### YOUR TASK:
Needed from the data below: every line from the one with "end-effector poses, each" up to and including the one with "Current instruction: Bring", repeated exactly and with nothing else.
-*-
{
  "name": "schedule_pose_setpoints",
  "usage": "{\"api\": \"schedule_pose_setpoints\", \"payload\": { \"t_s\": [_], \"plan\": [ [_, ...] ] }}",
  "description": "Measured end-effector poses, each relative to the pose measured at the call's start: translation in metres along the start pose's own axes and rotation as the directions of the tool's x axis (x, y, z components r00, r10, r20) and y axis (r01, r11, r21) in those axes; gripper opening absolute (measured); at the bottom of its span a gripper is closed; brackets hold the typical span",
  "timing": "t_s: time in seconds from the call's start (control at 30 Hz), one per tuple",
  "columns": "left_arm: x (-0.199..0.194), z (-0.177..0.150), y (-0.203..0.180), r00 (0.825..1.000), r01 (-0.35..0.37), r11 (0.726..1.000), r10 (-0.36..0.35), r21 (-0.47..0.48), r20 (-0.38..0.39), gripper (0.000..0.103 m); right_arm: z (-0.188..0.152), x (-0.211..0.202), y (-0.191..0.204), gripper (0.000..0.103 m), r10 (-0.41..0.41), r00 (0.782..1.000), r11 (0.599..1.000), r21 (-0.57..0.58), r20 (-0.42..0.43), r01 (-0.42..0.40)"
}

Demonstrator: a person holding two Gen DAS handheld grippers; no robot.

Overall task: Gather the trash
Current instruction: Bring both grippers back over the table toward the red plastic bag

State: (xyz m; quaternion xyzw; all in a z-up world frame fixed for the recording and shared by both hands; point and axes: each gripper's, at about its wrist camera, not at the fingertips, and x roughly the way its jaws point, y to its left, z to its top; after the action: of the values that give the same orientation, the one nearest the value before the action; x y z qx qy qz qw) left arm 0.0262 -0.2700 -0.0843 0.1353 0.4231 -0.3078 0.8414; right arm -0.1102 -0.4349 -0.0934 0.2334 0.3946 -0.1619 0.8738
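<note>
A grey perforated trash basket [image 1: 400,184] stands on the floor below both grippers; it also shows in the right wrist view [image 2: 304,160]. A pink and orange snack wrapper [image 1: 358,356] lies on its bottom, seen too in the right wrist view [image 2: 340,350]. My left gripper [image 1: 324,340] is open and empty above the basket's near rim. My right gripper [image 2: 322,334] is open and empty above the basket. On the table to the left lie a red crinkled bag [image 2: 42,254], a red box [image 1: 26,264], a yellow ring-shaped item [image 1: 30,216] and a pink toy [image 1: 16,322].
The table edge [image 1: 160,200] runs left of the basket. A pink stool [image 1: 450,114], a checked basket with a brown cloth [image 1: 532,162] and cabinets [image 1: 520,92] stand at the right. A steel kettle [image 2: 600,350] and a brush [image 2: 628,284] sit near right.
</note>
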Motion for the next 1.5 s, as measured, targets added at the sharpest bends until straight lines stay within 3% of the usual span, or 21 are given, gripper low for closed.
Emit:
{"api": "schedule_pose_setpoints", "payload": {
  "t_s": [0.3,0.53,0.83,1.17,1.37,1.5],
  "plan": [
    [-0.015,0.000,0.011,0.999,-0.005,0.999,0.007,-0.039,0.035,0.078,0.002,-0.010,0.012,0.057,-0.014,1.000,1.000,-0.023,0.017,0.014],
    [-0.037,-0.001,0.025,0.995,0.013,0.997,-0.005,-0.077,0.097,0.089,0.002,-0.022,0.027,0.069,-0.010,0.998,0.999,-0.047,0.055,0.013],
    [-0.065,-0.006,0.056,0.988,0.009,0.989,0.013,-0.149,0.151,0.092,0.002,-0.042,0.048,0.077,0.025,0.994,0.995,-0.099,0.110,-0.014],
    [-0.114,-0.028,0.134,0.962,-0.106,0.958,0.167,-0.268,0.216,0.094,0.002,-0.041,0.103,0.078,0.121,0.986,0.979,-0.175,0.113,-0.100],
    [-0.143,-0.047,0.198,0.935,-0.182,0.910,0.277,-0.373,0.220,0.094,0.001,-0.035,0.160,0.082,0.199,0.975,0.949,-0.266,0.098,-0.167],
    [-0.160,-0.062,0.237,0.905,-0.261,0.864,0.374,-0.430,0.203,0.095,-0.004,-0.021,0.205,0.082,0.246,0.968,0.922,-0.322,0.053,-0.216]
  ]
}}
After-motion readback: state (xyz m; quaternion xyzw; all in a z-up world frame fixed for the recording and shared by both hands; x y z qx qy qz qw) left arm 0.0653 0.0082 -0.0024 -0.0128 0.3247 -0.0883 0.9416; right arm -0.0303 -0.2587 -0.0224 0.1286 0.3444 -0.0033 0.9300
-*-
### ANSWER BELOW:
  "description": "Measured end-effector poses, each relative to the pose measured at the call's start: translation in metres along the start pose's own axes and rotation as the directions of the tool's x axis (x, y, z components r00, r10, r20) and y axis (r01, r11, r21) in those axes; gripper opening absolute (measured); at the bottom of its span a gripper is closed; brackets hold the typical span",
  "timing": "t_s: time in seconds from the call's start (control at 30 Hz), one per tuple",
  "columns": "left_arm: x (-0.199..0.194), z (-0.177..0.150), y (-0.203..0.180), r00 (0.825..1.000), r01 (-0.35..0.37), r11 (0.726..1.000), r10 (-0.36..0.35), r21 (-0.47..0.48), r20 (-0.38..0.39), gripper (0.000..0.103 m); right_arm: z (-0.188..0.152), x (-0.211..0.202), y (-0.191..0.204), gripper (0.000..0.103 m), r10 (-0.41..0.41), r00 (0.782..1.000), r11 (0.599..1.000), r21 (-0.57..0.58), r20 (-0.42..0.43), r01 (-0.42..0.40)"
}

Demonstrator: a person holding two Gen DAS handheld grippers; no robot.

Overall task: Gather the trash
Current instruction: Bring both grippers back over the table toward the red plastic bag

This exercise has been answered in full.